REQUIREMENT: For this exercise, reproduce the entries below exactly, but only from the line containing "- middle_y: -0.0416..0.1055" through the line containing "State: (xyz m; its", both included.

GIVEN INFORMATION:
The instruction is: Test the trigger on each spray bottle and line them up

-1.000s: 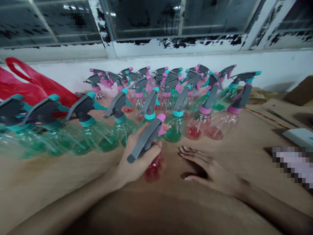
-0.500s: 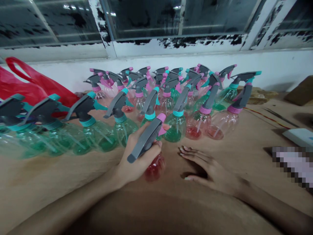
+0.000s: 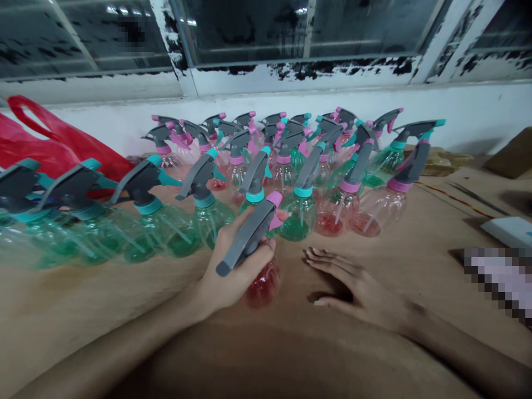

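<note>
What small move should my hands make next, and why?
I'd probably bring the right hand across to steady the base of the red spray bottle. The left hand alone grips it just under its grey spray head, while the right hand holds nothing and sits close by, over the table.

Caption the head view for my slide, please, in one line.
Left grip around a red spray bottle, right grip on the brown table, more spray bottles beyond.

dark windows (image 3: 245, 33), reflected lights (image 3: 118, 10), white wall (image 3: 453, 108), brown tabletop (image 3: 428, 260)
</note>
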Demonstrator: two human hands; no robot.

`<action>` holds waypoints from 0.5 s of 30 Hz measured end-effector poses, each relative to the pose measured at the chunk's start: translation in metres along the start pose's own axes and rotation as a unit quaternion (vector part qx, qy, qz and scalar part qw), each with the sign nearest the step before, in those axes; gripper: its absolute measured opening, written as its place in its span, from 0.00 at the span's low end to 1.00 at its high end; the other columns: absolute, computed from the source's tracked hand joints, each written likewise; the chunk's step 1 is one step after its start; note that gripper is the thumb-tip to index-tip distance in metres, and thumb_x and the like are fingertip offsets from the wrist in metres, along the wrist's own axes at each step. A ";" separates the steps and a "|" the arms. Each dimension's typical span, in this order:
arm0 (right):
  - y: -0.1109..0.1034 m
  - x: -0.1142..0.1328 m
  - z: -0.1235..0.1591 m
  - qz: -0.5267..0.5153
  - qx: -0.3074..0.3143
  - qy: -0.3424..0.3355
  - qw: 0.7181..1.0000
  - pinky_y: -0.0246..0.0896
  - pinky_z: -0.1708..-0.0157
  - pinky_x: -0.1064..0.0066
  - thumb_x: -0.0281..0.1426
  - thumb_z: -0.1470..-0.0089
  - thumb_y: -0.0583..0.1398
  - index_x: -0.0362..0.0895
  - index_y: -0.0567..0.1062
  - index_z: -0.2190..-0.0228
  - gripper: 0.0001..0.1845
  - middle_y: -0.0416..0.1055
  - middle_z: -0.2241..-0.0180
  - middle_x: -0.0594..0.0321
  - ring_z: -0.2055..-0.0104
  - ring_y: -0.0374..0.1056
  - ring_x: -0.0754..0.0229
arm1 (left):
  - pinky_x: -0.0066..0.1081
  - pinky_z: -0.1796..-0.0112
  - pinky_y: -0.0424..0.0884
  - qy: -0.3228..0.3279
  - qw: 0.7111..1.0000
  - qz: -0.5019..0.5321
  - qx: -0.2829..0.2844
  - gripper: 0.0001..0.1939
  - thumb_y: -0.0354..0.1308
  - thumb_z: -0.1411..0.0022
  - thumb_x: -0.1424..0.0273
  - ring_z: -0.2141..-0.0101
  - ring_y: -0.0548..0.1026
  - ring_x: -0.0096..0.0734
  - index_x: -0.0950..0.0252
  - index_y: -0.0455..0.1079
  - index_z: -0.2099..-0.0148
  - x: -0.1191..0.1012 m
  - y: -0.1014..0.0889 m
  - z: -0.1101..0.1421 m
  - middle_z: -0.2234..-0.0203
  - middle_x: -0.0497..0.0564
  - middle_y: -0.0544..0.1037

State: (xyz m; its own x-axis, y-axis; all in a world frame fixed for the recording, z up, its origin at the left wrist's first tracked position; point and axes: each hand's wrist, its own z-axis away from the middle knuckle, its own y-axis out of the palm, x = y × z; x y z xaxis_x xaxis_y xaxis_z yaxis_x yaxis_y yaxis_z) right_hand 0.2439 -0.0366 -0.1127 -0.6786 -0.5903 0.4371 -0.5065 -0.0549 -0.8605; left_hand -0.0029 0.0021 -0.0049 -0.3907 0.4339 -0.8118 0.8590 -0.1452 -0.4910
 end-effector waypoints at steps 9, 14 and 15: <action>-0.001 0.000 -0.001 0.002 0.009 0.004 1.000 0.52 0.41 0.55 0.43 0.47 0.59 0.49 0.56 0.41 0.35 0.58 0.40 0.59 0.38 0.52 0.54 | 0.28 0.74 0.66 -0.039 0.998 0.043 0.000 0.01 0.53 0.46 0.69 0.77 0.69 0.28 0.60 0.63 0.69 0.005 0.000 0.002 0.78 0.43 0.68; -0.001 0.001 -0.001 0.002 0.008 0.006 1.000 0.52 0.41 0.56 0.43 0.47 0.59 0.49 0.56 0.41 0.35 0.58 0.40 0.60 0.38 0.52 0.55 | 0.26 0.77 0.64 -0.015 0.999 0.029 0.015 0.01 0.52 0.46 0.71 0.79 0.66 0.26 0.60 0.64 0.69 0.004 -0.002 0.000 0.79 0.43 0.66; -0.001 0.001 -0.001 0.002 0.007 0.006 1.000 0.52 0.41 0.56 0.43 0.47 0.59 0.49 0.56 0.41 0.35 0.58 0.40 0.60 0.38 0.52 0.55 | 0.27 0.77 0.64 -0.013 1.000 0.024 0.013 0.01 0.53 0.47 0.71 0.79 0.66 0.26 0.60 0.64 0.69 0.005 -0.002 0.000 0.79 0.43 0.67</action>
State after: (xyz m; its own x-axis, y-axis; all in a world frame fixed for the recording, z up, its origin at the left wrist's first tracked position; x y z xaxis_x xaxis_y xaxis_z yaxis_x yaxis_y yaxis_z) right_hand 0.2434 -0.0367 -0.1107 -0.6870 -0.5806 0.4370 -0.4969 -0.0636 -0.8655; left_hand -0.0068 0.0045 -0.0079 -0.3582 0.4021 -0.8426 0.8683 -0.1881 -0.4589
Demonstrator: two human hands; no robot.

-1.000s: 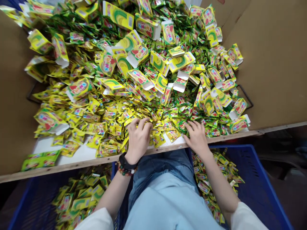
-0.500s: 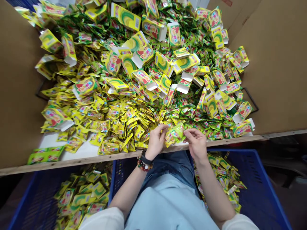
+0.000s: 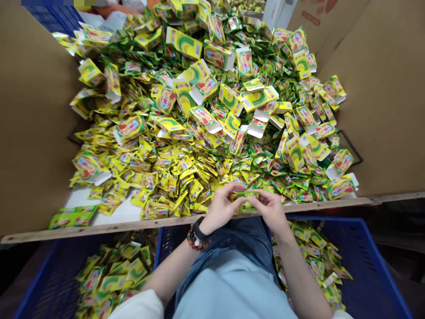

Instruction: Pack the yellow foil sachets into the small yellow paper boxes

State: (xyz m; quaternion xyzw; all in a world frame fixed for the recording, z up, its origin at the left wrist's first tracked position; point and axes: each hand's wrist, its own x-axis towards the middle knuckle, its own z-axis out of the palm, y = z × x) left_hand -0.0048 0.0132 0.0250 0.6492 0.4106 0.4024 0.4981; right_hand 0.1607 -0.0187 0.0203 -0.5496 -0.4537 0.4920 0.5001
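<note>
L hand (image 3: 222,209), R hand (image 3: 270,210): fingers (image 3: 229,189) pinch foil sachet (image 3: 245,195) between them, seemingly.

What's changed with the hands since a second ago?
Both hands have lifted off the pile and drawn together: the left hand and right hand now hold a yellow-green sachet between them, above the wooden board edge. The heaped sachets look unchanged.

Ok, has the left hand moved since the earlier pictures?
Yes: the left hand has moved right along the wooden board edge, closer to the right hand; both now hold a yellow-green sachet.
</note>
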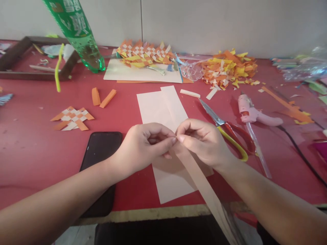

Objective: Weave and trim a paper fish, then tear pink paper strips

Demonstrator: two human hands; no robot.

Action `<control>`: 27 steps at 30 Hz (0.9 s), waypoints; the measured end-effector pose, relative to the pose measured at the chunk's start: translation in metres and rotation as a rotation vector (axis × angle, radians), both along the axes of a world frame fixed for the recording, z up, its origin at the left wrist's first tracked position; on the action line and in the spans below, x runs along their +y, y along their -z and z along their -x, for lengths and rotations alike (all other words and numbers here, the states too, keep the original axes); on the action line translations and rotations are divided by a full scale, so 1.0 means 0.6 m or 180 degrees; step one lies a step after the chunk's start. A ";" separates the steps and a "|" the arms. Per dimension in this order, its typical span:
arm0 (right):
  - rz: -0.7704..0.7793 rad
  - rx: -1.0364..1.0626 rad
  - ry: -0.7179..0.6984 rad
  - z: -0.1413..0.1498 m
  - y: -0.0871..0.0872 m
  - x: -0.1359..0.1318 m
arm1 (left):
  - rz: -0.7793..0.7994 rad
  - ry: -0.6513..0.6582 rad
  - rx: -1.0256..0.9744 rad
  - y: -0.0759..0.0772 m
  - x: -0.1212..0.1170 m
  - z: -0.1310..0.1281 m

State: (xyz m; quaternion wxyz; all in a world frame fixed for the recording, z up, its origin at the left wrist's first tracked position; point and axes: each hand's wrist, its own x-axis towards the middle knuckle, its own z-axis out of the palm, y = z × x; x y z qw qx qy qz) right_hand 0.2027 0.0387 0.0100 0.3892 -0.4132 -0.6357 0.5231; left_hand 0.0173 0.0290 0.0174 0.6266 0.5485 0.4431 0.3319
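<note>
My left hand (145, 146) and my right hand (205, 143) meet over the middle of the table. Both pinch a long pale paper strip (198, 175), thumbs pressed on it with the tips almost touching. From my fingers the strip slants down past the table's front edge. Another pale length (170, 102) shows beyond my hands; whether it is the same piece is hidden by my fingers. Beneath lies a white paper sheet (163, 183). Right of my right hand are scissors (217, 119) with red and yellow handles, blades slightly apart.
A phone (102, 146) lies by my left forearm, near a woven orange-and-white paper piece (73, 117). A pink glue gun (251, 110) trails a black cord. Behind are a green bottle (79, 30), a woven paper fish (143, 52) and a heap of folded paper bits (227, 68).
</note>
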 end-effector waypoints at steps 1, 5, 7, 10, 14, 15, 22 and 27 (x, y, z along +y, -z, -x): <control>0.0015 -0.0020 0.0037 0.000 0.000 0.000 | 0.0008 -0.0025 -0.0034 -0.001 0.001 -0.001; 0.0084 -0.0052 0.0122 0.000 -0.001 -0.001 | 0.0006 -0.0148 -0.0136 -0.003 0.004 0.001; 0.0082 -0.0058 0.0151 0.001 -0.002 -0.001 | -0.0010 -0.0215 -0.0162 -0.002 0.005 0.004; 0.0120 -0.0091 0.0225 0.002 -0.004 0.000 | -0.0069 -0.0308 -0.0190 0.002 0.008 0.008; 0.0207 -0.0192 0.0249 0.002 -0.003 0.002 | -0.0204 -0.0579 -0.0250 0.009 0.013 0.009; 0.0231 -0.0222 0.0245 0.001 -0.002 0.002 | -0.0228 -0.0666 -0.0259 0.010 0.015 0.009; 0.0385 -0.0153 0.0228 -0.002 0.005 0.000 | -0.0460 -0.1824 -0.0609 0.006 0.029 0.017; 0.0416 -0.0080 0.0320 0.001 0.004 -0.001 | 0.0050 -0.1898 -0.0924 0.000 0.032 0.018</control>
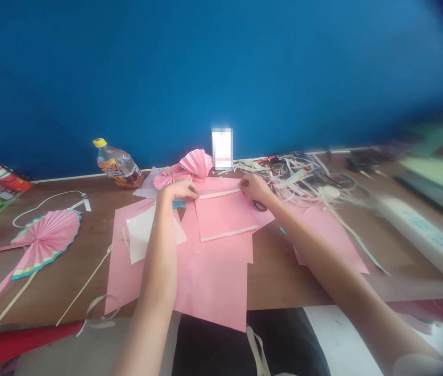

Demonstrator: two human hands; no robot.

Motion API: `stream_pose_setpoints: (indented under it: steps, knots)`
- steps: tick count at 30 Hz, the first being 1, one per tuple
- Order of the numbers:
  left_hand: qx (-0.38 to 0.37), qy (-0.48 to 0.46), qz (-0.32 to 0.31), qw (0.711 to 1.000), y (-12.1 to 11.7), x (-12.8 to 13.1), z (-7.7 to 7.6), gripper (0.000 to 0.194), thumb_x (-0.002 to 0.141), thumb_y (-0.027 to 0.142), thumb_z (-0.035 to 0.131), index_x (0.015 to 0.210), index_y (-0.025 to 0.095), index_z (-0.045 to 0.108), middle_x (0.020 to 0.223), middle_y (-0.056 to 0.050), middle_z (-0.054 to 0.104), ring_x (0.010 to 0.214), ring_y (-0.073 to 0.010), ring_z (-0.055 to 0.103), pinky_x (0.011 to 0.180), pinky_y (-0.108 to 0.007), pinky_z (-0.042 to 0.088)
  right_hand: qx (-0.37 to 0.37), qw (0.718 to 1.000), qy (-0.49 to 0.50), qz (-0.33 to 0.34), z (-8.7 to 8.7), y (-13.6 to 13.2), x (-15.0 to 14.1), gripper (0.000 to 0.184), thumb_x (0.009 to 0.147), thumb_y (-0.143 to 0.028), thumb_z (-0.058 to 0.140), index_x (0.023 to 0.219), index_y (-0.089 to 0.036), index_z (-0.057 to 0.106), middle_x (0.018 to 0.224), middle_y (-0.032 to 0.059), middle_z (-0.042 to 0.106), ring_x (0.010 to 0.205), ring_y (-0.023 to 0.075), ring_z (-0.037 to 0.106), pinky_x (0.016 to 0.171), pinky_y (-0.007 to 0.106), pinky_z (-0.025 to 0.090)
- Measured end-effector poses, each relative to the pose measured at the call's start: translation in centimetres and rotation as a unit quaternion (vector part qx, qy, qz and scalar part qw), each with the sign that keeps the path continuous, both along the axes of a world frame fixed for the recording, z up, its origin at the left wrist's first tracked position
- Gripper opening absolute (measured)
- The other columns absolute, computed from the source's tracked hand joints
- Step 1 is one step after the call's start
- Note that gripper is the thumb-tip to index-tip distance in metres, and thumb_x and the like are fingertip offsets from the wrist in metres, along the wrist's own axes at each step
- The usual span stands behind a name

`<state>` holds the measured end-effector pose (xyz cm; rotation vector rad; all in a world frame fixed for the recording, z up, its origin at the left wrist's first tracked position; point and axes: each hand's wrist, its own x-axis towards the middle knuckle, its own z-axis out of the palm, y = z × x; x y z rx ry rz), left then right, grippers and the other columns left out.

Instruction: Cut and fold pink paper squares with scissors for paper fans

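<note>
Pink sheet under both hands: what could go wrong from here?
The white paper strip between the left hand and right hand could shift, since the pink sheet appears to lie loose on other sheets. The black-handled scissors by the right hand could also snag the paper.

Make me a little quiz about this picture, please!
1. Which is nearer the black scissors: the left hand or the right hand?
2. True or false: the plastic bottle has a yellow cap.
3. What colour is the wall?

Key: 1. The right hand. 2. True. 3. Blue.
</note>
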<state>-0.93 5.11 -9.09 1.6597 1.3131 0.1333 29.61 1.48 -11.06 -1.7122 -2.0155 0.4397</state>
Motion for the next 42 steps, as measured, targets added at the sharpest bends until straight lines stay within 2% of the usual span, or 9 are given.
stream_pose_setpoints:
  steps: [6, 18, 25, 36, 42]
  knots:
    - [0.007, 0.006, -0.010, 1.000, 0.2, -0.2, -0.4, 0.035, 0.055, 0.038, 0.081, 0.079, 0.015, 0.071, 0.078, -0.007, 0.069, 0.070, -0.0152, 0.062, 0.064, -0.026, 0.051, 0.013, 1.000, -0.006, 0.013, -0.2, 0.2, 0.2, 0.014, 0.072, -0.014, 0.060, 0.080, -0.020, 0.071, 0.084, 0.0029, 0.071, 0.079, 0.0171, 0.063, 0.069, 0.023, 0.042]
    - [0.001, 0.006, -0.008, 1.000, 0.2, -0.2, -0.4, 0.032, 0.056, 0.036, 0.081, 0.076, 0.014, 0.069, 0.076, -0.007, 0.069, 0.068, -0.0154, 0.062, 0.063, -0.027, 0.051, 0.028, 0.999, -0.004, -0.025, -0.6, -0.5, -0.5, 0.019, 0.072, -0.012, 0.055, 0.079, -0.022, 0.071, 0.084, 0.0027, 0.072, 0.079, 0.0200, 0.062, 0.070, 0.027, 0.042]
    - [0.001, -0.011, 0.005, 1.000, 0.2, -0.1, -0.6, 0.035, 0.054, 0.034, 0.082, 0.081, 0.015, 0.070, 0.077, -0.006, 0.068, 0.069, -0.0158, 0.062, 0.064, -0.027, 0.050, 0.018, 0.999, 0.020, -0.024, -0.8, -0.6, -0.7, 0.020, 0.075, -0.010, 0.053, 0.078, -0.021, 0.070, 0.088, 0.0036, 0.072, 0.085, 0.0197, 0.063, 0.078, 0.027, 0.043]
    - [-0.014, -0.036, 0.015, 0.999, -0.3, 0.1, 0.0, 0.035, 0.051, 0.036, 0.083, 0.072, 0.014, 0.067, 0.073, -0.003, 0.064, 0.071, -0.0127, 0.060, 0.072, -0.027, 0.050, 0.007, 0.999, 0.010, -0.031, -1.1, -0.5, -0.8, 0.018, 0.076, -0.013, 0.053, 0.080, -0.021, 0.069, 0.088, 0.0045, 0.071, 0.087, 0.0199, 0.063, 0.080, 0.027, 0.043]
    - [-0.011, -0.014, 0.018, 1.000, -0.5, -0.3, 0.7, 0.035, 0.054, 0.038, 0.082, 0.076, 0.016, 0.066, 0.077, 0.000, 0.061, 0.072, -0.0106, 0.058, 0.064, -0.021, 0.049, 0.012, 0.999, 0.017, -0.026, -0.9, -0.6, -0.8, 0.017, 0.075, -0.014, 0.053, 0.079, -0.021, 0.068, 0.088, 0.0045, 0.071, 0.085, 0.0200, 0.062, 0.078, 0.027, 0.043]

ANSWER TO THE PROBLEM:
  - middle_y: -0.0416..0.1055
  - middle_z: -0.2241..-0.0180
  - middle_x: -0.0594..0.0321
  - ring_z: -0.2055..-0.0104
  - ring_y: -0.0374..0.1056
  - ring_x: -0.0754..0.0229
arm1 (left):
  - pinky_x: -0.0066..0.1081
  - pinky_z: -0.1796..-0.0112
  - pinky_y: -0.0424..0.0884
  - qy: -0.3228..0.3279
  - qw: 0.7111..1.0000
  - qz: -0.5019..0.5321
  - qx: -0.2829..0.2844
  - gripper: 0.0001..0.1939
  - thumb_y: -0.0354..0.1308
  - thumb_z: -0.1411..0.0022
  - thumb_x: -0.1424..0.0273
  - ring_z: -0.2141..-0.0101
  - ring_y: -0.0548..0.1026
  - ring_x: -0.0096..0.0734
  - index_x: -0.0950..0.0252
  - index_y: -0.0455..0.1079
  - index_z: -0.2099..-0.0148
  - x: -0.1191..0.1012 m
  - y: -0.1014..0.0889 m
  - z: -0.1101..0.1421 m
  - middle_z: -0.2234..-0.0203
  - middle_x: -0.0497..0.0564
  - middle_y: -0.0544..0.1037

State: (xyz m; its own x-axis, y-axis; all in a world frame fixed for the recording, z up, its origin at the left wrist's first tracked position; point and axes: each hand's wrist, its own z-axis away from the middle knuckle, its own y-axis out of the palm, x = y × z; x y z xaxis_x xaxis_y xaxis_z yaxis_x yaxis_y yaxis_z) right_hand 0.2439 -0.0366 -0.1127 -0.6786 -0.5903 0.4371 -0.5065 -0.0549 -0.8605; left_hand -0.0029 0.0021 -0.0049 -0.3907 0.4339 -0.8118 0.8590 -0.1452 -0.4910

Reply complete, and nothing else is required.